Scan the material below for every line with the string "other", and copy those lines.
-=-=-
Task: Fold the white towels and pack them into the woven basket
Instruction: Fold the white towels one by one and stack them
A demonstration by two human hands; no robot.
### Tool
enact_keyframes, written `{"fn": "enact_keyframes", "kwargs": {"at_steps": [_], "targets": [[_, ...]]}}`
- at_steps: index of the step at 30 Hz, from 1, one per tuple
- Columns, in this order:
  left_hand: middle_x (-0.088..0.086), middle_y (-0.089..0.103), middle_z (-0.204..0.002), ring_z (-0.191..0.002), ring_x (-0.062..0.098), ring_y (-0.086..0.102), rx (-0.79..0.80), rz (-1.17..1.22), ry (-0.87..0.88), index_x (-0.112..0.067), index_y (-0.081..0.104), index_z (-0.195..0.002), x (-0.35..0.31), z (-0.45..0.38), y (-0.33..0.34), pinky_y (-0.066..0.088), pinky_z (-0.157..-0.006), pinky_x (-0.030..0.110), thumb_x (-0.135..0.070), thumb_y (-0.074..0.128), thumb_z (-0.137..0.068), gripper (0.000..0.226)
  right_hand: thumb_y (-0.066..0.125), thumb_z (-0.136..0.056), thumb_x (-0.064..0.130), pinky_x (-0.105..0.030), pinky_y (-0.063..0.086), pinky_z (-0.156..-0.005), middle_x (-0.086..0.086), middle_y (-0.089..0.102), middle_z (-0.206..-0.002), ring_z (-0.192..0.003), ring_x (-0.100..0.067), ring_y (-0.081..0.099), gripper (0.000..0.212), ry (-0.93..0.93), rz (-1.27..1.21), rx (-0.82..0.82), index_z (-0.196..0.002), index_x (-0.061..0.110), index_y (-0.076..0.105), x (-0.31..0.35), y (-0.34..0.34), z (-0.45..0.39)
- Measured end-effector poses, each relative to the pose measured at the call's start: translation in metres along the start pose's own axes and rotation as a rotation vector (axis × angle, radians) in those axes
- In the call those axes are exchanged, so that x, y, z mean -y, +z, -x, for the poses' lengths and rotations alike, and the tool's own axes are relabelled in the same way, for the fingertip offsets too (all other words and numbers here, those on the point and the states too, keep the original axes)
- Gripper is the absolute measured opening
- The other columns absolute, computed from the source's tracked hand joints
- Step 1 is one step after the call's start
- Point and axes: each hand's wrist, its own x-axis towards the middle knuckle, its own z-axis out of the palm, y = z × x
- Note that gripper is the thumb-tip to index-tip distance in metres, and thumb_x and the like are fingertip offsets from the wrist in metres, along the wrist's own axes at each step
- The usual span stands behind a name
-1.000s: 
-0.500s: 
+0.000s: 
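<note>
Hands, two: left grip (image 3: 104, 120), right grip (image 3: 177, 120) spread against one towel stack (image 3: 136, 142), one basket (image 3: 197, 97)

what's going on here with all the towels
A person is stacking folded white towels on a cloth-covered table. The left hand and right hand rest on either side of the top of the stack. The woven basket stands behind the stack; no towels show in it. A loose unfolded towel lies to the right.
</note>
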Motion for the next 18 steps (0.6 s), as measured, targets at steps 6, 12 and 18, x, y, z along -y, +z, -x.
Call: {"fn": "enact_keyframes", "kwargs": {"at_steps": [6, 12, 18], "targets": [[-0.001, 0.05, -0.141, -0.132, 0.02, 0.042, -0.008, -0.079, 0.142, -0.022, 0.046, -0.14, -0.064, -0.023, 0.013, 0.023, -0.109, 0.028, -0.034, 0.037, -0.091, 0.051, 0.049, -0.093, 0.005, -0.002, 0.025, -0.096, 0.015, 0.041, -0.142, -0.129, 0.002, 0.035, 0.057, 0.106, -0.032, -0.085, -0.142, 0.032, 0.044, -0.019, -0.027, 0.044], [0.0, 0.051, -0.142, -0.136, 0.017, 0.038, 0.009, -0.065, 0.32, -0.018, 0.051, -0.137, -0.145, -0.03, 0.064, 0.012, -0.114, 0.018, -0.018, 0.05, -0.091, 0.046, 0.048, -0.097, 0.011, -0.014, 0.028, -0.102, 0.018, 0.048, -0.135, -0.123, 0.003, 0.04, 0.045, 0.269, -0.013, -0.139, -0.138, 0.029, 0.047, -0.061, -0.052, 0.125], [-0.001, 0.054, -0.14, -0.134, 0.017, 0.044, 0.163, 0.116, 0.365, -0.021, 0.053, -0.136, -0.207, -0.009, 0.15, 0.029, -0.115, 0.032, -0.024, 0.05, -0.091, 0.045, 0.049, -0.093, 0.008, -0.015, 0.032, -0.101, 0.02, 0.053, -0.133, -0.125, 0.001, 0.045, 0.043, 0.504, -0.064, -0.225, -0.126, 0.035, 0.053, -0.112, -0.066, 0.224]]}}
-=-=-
## [Your solution]
- In the call those axes are exchanged, so that x, y, z mean -y, +z, -x, for the poses' lengths and rotations alike, and the tool's own axes are relabelled in the same way, for the fingertip offsets too (all other words and numbers here, those on the point and the states too, keep the original axes)
- The other columns absolute, computed from the source's tracked hand joints

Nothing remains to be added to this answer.